- **WORK TO COMPLETE**
Reproduce exactly the lines of the material beneath, from the line that contains "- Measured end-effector" to the line that contains "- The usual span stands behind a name", both included, and no other lines.

- **DATA EXTRACT**
****************************************
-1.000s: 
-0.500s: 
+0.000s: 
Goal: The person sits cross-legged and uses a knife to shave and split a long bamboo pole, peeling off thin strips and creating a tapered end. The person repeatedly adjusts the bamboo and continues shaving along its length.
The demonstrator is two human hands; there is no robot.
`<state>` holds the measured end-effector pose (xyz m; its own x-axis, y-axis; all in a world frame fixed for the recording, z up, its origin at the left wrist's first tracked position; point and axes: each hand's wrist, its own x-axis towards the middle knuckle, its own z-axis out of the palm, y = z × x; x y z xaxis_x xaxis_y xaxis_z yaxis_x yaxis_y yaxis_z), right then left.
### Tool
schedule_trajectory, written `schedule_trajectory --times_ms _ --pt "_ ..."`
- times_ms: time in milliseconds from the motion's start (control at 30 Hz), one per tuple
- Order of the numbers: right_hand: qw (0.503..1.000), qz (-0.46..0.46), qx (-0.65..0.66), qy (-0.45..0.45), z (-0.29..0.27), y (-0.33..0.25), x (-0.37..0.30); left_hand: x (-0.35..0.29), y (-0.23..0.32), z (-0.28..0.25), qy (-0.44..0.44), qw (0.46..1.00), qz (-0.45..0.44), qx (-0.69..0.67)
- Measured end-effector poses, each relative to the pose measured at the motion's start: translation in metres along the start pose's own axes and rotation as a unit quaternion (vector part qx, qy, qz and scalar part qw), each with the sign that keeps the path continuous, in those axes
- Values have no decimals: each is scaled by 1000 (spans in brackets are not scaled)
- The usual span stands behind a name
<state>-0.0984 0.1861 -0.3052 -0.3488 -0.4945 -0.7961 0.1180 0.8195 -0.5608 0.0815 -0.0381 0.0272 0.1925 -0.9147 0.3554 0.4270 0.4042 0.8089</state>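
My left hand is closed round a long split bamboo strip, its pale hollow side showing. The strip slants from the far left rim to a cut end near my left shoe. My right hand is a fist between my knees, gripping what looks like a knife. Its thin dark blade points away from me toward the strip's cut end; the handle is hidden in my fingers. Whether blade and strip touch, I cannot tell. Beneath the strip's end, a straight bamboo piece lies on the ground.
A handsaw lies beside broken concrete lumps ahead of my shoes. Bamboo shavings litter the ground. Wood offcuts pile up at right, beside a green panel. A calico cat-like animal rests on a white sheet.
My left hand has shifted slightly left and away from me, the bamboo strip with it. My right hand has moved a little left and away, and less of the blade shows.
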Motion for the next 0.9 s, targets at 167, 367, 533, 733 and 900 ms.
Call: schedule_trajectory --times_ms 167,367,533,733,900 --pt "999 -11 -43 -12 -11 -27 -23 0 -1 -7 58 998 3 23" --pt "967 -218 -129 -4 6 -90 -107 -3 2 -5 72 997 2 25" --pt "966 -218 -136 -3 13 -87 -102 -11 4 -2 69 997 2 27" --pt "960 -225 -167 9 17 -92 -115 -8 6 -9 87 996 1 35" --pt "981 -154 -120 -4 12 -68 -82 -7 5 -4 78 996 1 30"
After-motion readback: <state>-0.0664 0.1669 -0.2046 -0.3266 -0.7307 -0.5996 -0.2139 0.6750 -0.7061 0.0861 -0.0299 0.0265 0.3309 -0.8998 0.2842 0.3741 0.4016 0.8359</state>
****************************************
- **TASK RESPONSE**
- Measured end-effector poses, each relative to the pose measured at the motion's start: translation in metres along the start pose's own axes and rotation as a unit quaternion (vector part qx, qy, qz and scalar part qw), each with the sign that keeps the path continuous, in those axes
- Values have no decimals: each is scaled by 1000 (spans in brackets are not scaled)
- The usual span stands behind a name

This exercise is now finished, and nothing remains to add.